**Material supplied:**
Segment Open

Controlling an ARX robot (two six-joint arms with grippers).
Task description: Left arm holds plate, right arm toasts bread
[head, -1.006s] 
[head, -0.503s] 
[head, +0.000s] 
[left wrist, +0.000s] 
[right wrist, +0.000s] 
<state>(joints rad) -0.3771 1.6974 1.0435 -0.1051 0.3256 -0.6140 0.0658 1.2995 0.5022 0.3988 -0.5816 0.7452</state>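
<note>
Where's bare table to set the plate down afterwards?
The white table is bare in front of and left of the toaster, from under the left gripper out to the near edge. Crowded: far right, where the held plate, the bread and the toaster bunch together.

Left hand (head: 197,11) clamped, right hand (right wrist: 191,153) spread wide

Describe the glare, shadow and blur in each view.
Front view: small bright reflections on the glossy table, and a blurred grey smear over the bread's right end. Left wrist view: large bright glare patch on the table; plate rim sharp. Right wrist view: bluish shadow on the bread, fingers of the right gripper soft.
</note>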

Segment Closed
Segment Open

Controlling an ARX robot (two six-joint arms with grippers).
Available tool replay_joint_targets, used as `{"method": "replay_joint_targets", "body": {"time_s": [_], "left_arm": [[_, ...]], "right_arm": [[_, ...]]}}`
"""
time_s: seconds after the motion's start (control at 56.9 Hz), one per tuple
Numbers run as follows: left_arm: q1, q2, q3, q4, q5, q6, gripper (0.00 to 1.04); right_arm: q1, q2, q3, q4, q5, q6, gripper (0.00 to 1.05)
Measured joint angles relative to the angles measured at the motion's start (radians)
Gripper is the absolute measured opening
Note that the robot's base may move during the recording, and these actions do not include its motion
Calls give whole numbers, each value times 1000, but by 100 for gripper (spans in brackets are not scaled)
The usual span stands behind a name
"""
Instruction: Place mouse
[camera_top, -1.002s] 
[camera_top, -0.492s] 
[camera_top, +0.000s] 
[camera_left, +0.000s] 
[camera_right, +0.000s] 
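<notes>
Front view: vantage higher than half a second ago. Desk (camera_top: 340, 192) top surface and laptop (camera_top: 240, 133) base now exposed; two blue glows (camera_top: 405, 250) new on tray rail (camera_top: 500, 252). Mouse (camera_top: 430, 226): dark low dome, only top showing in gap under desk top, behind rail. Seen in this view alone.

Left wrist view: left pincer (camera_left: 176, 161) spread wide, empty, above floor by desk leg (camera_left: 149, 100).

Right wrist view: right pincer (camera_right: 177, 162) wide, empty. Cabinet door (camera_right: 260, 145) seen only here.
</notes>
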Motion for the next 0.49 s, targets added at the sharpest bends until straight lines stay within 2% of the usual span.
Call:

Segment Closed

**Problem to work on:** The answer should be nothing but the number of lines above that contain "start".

**Your response:** 2